### Exercise details
Check every line below for the string "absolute", and copy the lines that contain it.

### Records for this task

========================================================================

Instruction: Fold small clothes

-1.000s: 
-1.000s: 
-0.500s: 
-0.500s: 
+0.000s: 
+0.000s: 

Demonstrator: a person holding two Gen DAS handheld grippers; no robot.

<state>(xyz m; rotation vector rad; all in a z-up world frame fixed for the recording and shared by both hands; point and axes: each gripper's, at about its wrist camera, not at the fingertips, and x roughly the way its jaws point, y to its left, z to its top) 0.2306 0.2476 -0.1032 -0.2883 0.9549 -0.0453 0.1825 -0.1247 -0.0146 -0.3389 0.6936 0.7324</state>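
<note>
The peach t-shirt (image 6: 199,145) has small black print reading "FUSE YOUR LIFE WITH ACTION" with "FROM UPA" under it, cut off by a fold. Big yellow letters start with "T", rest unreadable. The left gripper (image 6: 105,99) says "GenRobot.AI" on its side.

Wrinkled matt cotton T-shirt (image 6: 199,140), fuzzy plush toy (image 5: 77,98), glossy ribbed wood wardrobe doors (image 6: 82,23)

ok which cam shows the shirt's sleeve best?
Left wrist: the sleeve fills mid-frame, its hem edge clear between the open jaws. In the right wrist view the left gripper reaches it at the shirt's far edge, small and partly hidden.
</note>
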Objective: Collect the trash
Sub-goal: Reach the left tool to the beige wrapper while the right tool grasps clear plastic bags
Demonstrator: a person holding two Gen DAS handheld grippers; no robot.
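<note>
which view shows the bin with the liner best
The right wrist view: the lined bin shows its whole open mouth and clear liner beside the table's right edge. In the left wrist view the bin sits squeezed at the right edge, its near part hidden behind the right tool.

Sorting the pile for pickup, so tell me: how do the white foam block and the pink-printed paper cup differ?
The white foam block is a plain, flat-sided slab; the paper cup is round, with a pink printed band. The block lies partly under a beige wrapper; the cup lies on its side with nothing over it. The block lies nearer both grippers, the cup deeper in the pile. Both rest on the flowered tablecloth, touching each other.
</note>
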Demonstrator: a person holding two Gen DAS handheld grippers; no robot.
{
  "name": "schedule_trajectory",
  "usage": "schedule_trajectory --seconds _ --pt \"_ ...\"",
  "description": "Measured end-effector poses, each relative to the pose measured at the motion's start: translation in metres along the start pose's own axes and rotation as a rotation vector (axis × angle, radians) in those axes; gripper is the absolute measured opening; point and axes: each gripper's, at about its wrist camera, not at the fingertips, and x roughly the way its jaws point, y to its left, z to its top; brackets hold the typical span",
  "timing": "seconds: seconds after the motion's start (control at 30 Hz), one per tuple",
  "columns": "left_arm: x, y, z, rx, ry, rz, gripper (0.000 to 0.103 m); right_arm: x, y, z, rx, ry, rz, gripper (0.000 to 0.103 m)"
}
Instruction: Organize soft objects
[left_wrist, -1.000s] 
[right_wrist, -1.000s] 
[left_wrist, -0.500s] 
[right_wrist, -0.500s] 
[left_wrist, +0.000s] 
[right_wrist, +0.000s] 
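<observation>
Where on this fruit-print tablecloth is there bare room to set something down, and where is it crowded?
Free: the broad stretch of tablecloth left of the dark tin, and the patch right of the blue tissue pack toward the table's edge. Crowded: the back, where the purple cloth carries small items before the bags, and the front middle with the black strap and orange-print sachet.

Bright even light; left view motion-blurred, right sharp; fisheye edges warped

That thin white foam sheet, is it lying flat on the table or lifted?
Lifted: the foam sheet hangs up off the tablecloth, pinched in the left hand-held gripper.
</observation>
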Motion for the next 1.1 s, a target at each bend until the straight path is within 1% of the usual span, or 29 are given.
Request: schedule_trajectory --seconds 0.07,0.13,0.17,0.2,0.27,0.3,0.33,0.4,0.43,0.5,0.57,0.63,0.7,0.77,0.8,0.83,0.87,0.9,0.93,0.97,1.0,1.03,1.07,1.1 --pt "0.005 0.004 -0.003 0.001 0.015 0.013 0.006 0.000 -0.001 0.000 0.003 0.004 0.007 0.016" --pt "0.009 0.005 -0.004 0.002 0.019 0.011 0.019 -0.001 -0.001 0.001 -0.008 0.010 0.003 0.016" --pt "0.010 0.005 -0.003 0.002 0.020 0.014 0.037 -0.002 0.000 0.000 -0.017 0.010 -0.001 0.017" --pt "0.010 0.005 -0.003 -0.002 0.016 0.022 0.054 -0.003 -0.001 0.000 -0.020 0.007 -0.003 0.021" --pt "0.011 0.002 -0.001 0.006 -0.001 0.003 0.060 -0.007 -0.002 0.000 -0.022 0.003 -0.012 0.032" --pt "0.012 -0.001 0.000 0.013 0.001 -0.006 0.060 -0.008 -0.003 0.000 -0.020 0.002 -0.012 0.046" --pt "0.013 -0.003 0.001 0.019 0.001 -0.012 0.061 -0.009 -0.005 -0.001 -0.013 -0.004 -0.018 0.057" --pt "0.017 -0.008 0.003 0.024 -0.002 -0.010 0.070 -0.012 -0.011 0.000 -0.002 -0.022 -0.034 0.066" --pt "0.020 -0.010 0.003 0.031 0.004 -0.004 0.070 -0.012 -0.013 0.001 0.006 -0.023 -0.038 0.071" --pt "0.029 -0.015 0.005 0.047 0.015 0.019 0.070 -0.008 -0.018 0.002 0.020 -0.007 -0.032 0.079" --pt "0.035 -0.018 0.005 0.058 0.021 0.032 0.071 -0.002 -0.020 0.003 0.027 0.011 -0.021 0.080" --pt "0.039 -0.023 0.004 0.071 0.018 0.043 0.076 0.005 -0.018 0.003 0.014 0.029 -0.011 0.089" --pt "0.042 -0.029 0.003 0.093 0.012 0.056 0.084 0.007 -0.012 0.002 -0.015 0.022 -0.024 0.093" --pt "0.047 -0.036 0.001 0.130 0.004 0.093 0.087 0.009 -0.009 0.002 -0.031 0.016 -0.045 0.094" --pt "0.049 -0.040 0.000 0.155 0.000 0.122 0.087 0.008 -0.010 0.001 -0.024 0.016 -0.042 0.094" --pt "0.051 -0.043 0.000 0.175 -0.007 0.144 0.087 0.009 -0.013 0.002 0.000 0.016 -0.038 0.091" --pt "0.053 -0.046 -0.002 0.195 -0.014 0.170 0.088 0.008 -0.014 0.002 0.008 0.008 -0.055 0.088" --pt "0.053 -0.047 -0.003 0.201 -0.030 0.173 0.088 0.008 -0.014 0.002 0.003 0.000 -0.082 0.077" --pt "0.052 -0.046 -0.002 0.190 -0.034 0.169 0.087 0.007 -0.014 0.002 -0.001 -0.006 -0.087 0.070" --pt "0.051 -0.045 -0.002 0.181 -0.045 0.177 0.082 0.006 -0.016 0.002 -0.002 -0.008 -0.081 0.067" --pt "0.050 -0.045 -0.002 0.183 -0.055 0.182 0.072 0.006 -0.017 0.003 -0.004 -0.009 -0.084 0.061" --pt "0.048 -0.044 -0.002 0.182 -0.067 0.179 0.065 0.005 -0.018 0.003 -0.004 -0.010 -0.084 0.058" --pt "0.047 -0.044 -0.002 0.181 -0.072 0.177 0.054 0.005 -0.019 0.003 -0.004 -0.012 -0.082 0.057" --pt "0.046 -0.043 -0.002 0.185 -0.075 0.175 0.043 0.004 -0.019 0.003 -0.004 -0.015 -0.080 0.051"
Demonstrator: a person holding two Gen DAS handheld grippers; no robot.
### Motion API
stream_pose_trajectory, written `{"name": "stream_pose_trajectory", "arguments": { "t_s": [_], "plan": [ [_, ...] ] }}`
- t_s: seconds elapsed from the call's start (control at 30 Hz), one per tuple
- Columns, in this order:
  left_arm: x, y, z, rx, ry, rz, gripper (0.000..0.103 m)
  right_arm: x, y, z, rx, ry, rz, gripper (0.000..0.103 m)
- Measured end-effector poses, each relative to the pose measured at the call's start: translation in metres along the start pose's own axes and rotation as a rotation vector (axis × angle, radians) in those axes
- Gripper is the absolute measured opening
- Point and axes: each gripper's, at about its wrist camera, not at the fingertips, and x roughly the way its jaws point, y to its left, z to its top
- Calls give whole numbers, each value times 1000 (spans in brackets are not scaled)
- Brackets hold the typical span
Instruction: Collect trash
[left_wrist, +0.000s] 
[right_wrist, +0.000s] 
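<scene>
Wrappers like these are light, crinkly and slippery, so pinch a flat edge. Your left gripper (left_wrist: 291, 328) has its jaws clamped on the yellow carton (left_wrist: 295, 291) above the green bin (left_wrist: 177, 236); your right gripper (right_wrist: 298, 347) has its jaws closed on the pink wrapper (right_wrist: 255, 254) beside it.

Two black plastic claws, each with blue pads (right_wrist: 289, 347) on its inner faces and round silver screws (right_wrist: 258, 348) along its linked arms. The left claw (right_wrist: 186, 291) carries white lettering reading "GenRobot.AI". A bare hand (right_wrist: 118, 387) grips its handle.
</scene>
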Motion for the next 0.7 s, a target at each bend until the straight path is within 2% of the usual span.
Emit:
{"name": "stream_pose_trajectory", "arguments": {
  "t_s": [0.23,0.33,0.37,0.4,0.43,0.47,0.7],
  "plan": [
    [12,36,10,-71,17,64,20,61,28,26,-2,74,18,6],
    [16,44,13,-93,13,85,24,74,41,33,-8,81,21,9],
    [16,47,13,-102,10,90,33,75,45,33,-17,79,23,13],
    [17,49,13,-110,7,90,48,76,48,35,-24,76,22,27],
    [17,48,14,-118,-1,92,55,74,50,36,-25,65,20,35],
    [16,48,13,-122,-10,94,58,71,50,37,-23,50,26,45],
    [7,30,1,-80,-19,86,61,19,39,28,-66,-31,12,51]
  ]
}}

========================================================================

### Output for this task
  "description": "Measured end-effector poses, each relative to the pose measured at the motion's start: translation in metres along the start pose's own axes and rotation as a rotation vector (axis × angle, radians) in those axes; gripper is the absolute measured opening; point and axes: each gripper's, at about its wrist camera, not at the fingertips, and x roughly the way its jaws point, y to its left, z to its top; brackets hold the typical span",
- Gripper is the absolute measured opening

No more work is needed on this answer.